(The Return of) Ignatz, by Sam Heldman

Tuesday, February 01, 2005

another defeat for the Solomon Amendment
Yesterday, another federal court declared the federal law known as the "Solomon Amendment" unconstitutional.

The Solomon Amendment, you may remember, is the law that withholds federal funding from a university if any part of that university refuses to assist military recruitment. As a practical matter, what this mainly has to do with is most law schools' desire not to facilitate military recruiting, because the military discriminates on the basis of sexual orientation. The law has forced law schools to back off that stance, because even when they are willing to forego federal funding themselves, their universities won't allow them to sacrifice all federal funding for every part of the university in order to stand on principle.

Back in November, the U.S. Court of Appeals for the Third Circuit ruled against the government in another lawsuit challenging the law. (Pdf of decision here). I had written an amicus brief to the Third Circuit on behalf of a bunch of law school career services professionals who opposed the Solomon Amendment, and was pleased with the decision. I debated it a bit with Nathan Newman at the time on his site. (You can read my brief here (pdf) if you care to, and you will then imagine how especially pleased I was when certain things from that brief wound up in the Third Circuit's opinion.).

Various observers had pronounced that Supreme Court review of the Third Circuit decision was a near-certainty. I never bought it; for the law nerds among you, the reason is that the Third Circuit decision was merely the reversal of the denial of a preliminary injunction, and was not an appeal from a final judgment. In any event, yesterday's decision in the suit brought by Yale professors makes it all the more appropriate for the Supreme Court to stay out of this dispute for the time being. If the Government goes forward in the Third Circuit case and asks the Supreme Court for review, the Supreme Court ought to say to itself, "No, let's wait and see what the Second Circuit does, when the Government appeals the Yale case; if the lower courts all end up agreeing that the law is unconstitutional, then the issue might not be a good candidate for our review at all."

For the super-law-nerds among you, you will find it interesting to note that one Yale law prof, Jed Rubenfeld, apparently broke ranks with his fellow plaintiffs; he wanted to challenge the law only under a "compelled speech" theory and not under a "freedom of association" theory. (The "compelled speech" theory, in a nutshell, is "You know how the Supreme Court has held that mushroom growers can't be forced to subsidize government-sponsored mushroom ads if they don't want to? By the same token, a law school can't be forced to provide material support to the government's recruiting message." The "freedom of association" theory, in the same lame nutshell, is "You know how the Supreme Court has held that the Boy Scouts have an associational right to exclude gay people if they want? By the same token, law school communities have the right to exclude anti-gay discriminators if they want.") As a matter of my personal preference as to what constitutional law ought to be, I would probably agree, because of my qualms about the Boy Scouts case; but as a matter of what constitutional law is these days, both theories end up as winners. I will also note that I edited an article by Jed Rubenfeld back when he was still a lawyer and I was just a little law-student twerp.

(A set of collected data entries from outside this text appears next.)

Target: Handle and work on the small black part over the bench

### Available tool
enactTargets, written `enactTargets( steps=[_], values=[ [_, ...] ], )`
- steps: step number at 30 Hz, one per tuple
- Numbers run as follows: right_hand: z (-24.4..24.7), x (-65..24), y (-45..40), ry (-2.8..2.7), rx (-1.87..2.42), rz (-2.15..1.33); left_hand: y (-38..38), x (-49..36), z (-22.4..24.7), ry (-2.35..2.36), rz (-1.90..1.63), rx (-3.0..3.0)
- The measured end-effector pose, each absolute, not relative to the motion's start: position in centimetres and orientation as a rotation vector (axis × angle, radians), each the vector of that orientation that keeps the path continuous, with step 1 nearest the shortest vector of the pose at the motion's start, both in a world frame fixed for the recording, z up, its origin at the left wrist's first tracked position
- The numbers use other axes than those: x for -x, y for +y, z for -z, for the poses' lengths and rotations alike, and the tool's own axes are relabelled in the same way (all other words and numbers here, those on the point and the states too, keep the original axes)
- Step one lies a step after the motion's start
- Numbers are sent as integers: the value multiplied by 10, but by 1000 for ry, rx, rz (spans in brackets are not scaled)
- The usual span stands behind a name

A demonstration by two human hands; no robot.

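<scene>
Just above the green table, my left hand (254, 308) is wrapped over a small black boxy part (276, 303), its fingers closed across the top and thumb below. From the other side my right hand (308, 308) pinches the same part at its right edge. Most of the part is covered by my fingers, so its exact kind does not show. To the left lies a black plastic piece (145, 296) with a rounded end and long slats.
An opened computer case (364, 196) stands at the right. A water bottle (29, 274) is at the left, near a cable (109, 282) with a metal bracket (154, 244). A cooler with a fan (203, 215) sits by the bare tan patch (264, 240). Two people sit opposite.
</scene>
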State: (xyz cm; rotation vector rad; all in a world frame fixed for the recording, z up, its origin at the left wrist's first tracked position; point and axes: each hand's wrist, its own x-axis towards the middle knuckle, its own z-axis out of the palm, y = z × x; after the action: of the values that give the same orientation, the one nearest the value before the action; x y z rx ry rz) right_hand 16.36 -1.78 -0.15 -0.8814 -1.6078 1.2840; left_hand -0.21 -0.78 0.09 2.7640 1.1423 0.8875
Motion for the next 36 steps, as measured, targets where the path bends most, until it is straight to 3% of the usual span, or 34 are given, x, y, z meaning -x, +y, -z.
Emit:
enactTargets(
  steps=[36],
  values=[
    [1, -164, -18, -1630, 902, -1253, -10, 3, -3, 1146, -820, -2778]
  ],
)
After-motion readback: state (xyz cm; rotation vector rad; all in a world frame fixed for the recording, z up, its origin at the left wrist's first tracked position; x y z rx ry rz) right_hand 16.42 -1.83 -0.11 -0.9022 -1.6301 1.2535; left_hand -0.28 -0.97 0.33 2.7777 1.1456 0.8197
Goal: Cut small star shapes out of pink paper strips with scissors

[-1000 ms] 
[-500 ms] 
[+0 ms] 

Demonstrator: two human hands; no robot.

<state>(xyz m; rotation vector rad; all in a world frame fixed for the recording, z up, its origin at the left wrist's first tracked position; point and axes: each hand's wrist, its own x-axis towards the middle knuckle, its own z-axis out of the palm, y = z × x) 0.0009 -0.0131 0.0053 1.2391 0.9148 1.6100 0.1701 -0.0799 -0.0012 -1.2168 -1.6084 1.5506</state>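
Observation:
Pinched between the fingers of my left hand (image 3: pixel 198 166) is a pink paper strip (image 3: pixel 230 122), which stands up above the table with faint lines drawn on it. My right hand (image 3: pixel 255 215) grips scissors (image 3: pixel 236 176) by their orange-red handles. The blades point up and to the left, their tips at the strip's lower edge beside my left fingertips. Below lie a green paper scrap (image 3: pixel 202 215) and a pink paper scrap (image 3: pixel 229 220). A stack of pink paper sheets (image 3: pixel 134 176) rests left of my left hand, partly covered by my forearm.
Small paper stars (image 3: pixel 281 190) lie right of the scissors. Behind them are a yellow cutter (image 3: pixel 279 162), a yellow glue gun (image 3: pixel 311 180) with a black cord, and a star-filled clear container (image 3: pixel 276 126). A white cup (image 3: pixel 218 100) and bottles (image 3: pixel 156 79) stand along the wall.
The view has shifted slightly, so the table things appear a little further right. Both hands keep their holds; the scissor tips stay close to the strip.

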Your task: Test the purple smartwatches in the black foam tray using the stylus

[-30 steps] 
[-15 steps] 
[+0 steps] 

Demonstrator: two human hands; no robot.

And to those of you who say, "darn liberal activist federal judges! don't they know that this will horribly impair the military's ability to attract the best young lawyers?" -- please note that the court in the Yale case, like the Third Circuit before it, pointed out that the problem with this argument is that there is absolutely no evidence to support it. And that's the great thing about the practice of law: it's based (at least in theory) on evidence, rather than just spouting off as to what you think is probably true. That's how law differs from much blogging.